--- PROVIDED DATA Enclosed Below ---

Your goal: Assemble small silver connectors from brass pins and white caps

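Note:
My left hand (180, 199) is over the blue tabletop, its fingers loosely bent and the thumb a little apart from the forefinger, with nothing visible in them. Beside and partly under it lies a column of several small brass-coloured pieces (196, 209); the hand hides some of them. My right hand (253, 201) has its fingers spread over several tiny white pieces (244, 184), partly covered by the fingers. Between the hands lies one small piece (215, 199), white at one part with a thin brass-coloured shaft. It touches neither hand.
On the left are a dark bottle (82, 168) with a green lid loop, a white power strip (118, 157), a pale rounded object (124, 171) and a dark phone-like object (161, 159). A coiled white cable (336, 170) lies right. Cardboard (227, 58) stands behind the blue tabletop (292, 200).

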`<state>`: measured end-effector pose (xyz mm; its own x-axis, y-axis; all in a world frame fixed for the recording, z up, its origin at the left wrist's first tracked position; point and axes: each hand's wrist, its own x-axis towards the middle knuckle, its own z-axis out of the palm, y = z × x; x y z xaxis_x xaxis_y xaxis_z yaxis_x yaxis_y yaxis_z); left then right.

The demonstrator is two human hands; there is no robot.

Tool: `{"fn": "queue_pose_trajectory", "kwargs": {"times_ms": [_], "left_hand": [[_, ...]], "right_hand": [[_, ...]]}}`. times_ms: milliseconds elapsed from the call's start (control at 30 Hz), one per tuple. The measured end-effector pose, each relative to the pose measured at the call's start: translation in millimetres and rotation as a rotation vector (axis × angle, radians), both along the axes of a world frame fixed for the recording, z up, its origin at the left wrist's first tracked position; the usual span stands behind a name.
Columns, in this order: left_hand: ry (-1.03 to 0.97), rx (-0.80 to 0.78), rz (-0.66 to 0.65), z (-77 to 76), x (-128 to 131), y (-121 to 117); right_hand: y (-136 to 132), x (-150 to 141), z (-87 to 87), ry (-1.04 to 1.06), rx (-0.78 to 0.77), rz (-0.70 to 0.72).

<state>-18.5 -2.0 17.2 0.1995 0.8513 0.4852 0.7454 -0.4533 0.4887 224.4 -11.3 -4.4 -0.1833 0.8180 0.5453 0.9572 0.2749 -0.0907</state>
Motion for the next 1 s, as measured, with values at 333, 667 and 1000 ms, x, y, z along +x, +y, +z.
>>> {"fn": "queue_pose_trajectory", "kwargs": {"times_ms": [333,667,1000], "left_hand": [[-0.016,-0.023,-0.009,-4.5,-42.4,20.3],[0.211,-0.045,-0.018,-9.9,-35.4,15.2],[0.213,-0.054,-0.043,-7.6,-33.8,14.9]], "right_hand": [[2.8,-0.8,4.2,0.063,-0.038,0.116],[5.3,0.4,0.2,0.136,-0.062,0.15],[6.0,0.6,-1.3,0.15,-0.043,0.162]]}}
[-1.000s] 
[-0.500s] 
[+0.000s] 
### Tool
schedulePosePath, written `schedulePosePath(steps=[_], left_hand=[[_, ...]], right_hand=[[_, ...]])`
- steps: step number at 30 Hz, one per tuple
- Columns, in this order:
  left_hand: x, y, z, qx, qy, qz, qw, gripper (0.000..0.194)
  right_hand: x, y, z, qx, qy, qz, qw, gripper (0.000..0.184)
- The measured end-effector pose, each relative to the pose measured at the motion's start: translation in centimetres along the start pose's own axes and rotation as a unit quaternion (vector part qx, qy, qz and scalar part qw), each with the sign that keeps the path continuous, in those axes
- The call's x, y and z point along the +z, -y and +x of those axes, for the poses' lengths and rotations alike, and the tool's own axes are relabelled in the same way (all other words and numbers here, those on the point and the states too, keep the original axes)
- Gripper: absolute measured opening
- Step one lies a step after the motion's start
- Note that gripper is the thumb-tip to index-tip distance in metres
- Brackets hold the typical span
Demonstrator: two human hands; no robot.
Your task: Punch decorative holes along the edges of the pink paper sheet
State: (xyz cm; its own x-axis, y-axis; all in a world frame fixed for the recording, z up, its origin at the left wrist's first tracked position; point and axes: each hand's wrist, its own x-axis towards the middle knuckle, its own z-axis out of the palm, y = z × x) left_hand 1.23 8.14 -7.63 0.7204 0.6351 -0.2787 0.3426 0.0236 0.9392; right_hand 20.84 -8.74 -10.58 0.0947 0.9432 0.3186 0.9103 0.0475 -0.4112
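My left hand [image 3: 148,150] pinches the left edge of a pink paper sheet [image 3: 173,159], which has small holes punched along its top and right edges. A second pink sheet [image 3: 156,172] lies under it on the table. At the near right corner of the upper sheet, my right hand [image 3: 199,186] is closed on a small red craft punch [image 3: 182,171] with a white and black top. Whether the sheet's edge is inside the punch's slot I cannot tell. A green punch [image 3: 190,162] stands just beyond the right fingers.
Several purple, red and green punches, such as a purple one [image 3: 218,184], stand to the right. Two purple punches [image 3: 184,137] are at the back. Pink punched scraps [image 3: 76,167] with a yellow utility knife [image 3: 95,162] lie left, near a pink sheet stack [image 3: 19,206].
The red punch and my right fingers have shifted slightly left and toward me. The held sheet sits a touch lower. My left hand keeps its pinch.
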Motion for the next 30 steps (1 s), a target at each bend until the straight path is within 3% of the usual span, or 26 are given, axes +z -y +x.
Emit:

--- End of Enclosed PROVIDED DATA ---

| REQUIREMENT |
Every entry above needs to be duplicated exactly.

| REPLY |
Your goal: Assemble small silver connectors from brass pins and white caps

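Note:
My left hand (180, 199) is over the blue tabletop, its fingers loosely bent and the thumb a little apart from the forefinger, with nothing visible in them. Beside and partly under it lies a column of several small brass-coloured pieces (196, 209); the hand hides some of them. My right hand (253, 201) has its fingers spread over several tiny white pieces (244, 184), partly covered by the fingers. Between the hands lies one small piece (215, 199), white at one part with a thin brass-coloured shaft. It touches neither hand.
On the left are a dark bottle (82, 168) with a green lid loop, a white power strip (118, 157), a pale rounded object (124, 171) and a dark phone-like object (161, 159). A coiled white cable (336, 170) lies right. Cardboard (227, 58) stands behind the blue tabletop (292, 200).
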
`<state>`: measured end-effector pose (xyz mm; its own x-axis, y-axis; all in a world frame fixed for the recording, z up, its origin at the left wrist's first tracked position; point and axes: each hand's wrist, its own x-axis towards the middle knuckle, its own z-axis out of the palm, y = z × x; x y z xaxis_x xaxis_y xaxis_z yaxis_x yaxis_y yaxis_z); left then right.

The demonstrator is two human hands; there is no robot.

Tool: `{"fn": "queue_pose_trajectory", "kwargs": {"times_ms": [_], "left_hand": [[_, ...]], "right_hand": [[_, ...]]}}`. times_ms: milliseconds elapsed from the call's start (control at 30 Hz), one per tuple. The measured end-effector pose, each relative to the pose measured at the call's start: translation in millimetres and rotation as a rotation vector (axis × angle, radians), both along the axes of a world frame fixed for the recording, z up, its origin at the left wrist's first tracked position; the usual span stands behind a name.
Columns, in this order: left_hand: ry (-1.03 to 0.97), rx (-0.80 to 0.78), rz (-0.66 to 0.65), z (-77 to 76), x (-128 to 131), y (-121 to 117); right_hand: y (-136 to 132), x (-150 to 141), z (-87 to 87), ry (-1.04 to 1.06), rx (-0.78 to 0.77), rz (-0.70 to 0.72).

<state>-18.5 -2.0 17.2 0.1995 0.8513 0.4852 0.7454 -0.4533 0.4887 224.4 -11.3 -4.4 -0.1833 0.8180 0.5453 0.9572 0.2749 -0.0907</state>
Motion for the next 1 s, as measured, with values at 333, 667 and 1000 ms, x, y, z along +x, +y, +z.
>>> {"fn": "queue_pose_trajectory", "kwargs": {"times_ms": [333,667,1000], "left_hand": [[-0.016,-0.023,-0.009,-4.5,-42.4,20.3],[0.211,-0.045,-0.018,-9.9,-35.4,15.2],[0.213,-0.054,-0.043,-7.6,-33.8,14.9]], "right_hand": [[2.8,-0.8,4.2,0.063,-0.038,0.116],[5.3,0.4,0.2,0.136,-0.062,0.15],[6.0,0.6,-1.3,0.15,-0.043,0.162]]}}
[-1.000s] 
[-0.500s] 
[+0.000s] 
### Tool
schedulePosePath, written `schedulePosePath(steps=[_], left_hand=[[_, ...]], right_hand=[[_, ...]])`
- steps: step number at 30 Hz, one per tuple
- Columns, in this order:
  left_hand: x, y, z, qx, qy, qz, qw, gripper (0.000..0.194)
  right_hand: x, y, z, qx, qy, qz, qw, gripper (0.000..0.184)
- The measured end-effector pose, each relative to the pose measured at the motion's start: translation in centimetres along the start pose's own axes and rotation as a unit quaternion (vector part qx, qy, qz and scalar part qw), each with the sign that keeps the path continuous, in those axes
- The call's x, y and z point along the +z, -y and +x of those axes, for the poses' lengths and rotations alike, and the tool's own axes are relabelled in the same way (all other words and numbers here, those on the point and the states too, keep the original axes)
- Gripper: absolute measured opening
- Step one lies a step after the motion's start
- Note that gripper is the thumb-tip to index-tip distance in metres
- Brackets hold the typical span
Demonstrator: two human hands; no robot.
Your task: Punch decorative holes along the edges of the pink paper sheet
State: (xyz cm; its own x-axis, y-axis; all in a world frame fixed for the recording, z up, its origin at the left wrist's first tracked position; point and axes: each hand's wrist, its own x-axis towards the middle knuckle, its own z-axis out of the palm, y = z × x) left_hand 1.23 8.14 -7.63 0.7204 0.6351 -0.2787 0.3426 0.0236 0.9392; right_hand 20.84 -8.74 -10.58 0.0947 0.9432 0.3186 0.9103 0.0475 -0.4112
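My left hand [image 3: 148,150] pinches the left edge of a pink paper sheet [image 3: 173,159], which has small holes punched along its top and right edges. A second pink sheet [image 3: 156,172] lies under it on the table. At the near right corner of the upper sheet, my right hand [image 3: 199,186] is closed on a small red craft punch [image 3: 182,171] with a white and black top. Whether the sheet's edge is inside the punch's slot I cannot tell. A green punch [image 3: 190,162] stands just beyond the right fingers.
Several purple, red and green punches, such as a purple one [image 3: 218,184], stand to the right. Two purple punches [image 3: 184,137] are at the back. Pink punched scraps [image 3: 76,167] with a yellow utility knife [image 3: 95,162] lie left, near a pink sheet stack [image 3: 19,206].
The red punch and my right fingers have shifted slightly left and toward me. The held sheet sits a touch lower. My left hand keeps its pinch.
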Motion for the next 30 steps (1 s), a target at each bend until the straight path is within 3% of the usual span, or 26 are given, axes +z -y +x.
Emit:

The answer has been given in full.